Vietnam is one of the fastest growing economies in Asia.
Investors seeking investment opportunities are attracted by Vietnam’s economic growth potential, its strategic position in global trade, rising foreign direct investment and a competitive labour market.
However, there are significant risks including macroeconomic risks, changes to regulation and currency risk. When it comes to publicly traded companies, history tells us that strong GDP growth isn’t always reflected in the long-term performance of a country’s stock market indexes. These are all reasons for caution when considering investing in Vietnam.
Investing via the stock market
Despite Vietnam’s dynamic economic growth, most of my clients continue to allocate the majority of their portfolios to overseas markets – primarily in the US, UK, and Europe.
Their exposure to Southeast Asia often comes indirectly, via global or regional index funds such as the FTSE All-World Index or broader emerging market ETFs. As a result, direct investment into Vietnam remains relatively limited.
Investor appetite for Vietnam may grow significantly when the country’s stock market is upgraded from frontier to emerging market status.
Vietnam has been on FTSE Russell’s watchlist since 2018, and the government is actively working toward meeting the criteria by modernising the legal framework, upgrading trading systems, and improving foreign investor access.

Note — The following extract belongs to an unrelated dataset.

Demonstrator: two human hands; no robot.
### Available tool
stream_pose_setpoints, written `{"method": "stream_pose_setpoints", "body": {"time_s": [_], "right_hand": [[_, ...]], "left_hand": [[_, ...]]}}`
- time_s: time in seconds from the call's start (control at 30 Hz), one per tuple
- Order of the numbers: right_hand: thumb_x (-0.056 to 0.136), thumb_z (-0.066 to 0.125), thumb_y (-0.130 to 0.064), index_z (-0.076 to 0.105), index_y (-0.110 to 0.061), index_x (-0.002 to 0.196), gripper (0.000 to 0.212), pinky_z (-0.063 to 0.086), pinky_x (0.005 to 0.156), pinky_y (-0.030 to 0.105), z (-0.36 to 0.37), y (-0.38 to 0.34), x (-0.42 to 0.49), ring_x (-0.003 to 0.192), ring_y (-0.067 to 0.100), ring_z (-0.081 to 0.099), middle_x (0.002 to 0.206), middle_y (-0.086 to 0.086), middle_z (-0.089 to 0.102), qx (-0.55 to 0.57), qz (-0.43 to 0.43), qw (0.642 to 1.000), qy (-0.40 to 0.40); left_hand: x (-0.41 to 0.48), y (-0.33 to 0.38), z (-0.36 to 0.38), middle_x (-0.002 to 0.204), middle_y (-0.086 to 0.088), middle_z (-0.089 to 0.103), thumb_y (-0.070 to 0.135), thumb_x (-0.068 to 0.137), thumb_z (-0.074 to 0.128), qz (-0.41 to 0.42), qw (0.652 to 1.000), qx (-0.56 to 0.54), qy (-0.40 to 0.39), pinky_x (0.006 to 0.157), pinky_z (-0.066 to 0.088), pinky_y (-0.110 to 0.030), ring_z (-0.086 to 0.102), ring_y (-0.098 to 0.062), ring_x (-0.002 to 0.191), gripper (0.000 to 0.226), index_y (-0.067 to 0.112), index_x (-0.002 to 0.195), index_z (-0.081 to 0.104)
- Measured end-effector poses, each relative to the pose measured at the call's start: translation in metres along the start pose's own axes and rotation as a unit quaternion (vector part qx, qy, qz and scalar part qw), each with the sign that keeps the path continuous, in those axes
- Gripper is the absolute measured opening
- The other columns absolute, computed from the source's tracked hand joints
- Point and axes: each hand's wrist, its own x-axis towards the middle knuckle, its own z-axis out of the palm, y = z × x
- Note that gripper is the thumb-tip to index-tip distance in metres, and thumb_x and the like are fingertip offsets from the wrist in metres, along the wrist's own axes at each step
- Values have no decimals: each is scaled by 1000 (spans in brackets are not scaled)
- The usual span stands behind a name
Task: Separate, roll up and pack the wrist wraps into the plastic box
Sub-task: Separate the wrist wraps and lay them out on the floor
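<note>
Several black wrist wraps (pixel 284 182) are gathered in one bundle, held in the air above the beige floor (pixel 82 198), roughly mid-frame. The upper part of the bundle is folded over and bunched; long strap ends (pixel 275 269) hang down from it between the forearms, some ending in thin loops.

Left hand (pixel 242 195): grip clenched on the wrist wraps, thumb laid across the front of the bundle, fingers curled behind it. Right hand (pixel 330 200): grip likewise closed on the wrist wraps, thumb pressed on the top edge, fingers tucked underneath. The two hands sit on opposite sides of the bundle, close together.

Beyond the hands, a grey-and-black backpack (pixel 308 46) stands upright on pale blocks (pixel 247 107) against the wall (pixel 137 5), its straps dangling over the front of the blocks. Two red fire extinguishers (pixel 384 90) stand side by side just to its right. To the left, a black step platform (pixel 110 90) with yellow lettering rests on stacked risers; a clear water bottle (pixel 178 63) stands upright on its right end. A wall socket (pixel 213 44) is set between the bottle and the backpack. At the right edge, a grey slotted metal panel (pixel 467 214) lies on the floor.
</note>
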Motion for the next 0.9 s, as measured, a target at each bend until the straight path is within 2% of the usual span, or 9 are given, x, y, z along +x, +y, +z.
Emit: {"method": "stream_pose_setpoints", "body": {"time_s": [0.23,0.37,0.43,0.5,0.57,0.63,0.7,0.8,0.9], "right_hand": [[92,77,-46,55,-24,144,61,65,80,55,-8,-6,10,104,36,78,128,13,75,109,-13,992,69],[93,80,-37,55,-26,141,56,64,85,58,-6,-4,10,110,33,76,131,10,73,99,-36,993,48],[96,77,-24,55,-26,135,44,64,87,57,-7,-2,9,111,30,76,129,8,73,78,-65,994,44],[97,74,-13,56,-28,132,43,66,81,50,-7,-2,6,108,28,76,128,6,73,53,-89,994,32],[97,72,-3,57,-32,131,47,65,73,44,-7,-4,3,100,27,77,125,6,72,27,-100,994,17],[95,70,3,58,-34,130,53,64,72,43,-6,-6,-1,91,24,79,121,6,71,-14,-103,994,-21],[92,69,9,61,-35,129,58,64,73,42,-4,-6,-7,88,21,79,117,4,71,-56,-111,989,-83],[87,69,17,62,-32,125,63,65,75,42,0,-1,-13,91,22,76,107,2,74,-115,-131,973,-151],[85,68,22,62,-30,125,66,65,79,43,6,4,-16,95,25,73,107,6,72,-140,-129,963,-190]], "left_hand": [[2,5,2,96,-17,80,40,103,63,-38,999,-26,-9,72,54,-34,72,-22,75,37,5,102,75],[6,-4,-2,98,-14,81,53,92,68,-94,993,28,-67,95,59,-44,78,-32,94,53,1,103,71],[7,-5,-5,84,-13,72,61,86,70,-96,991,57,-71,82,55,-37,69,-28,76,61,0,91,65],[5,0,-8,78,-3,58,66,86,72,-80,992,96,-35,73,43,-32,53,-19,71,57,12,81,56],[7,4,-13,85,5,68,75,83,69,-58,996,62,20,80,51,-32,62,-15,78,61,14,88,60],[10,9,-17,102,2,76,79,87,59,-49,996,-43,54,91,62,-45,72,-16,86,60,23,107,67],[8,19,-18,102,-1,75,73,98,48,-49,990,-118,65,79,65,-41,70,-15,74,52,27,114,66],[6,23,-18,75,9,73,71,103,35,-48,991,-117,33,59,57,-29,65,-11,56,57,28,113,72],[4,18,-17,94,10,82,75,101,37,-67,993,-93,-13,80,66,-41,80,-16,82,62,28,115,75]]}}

Once this upgrade is confirmed, passive index funds and emerging market ETFs are expected to increase their allocation to Vietnam automatically – bringing with them billions in foreign capital. This could create new opportunities for individual investors as well, both locally and abroad.
In the meantime, there are other routes available to individuals who are interested in investing in Vietnam:
Managed funds through Vietnamese banks
One of the more accessible options for resident expatriates is to invest in actively managed funds offered by established firms such as Dragon Capital and VinaCapital.
These funds focus on Vietnamese equities and bonds and are often available through major Vietnamese banks. They give investors local market exposure without the complexities of picking individual stocks or navigating the regulatory system alone.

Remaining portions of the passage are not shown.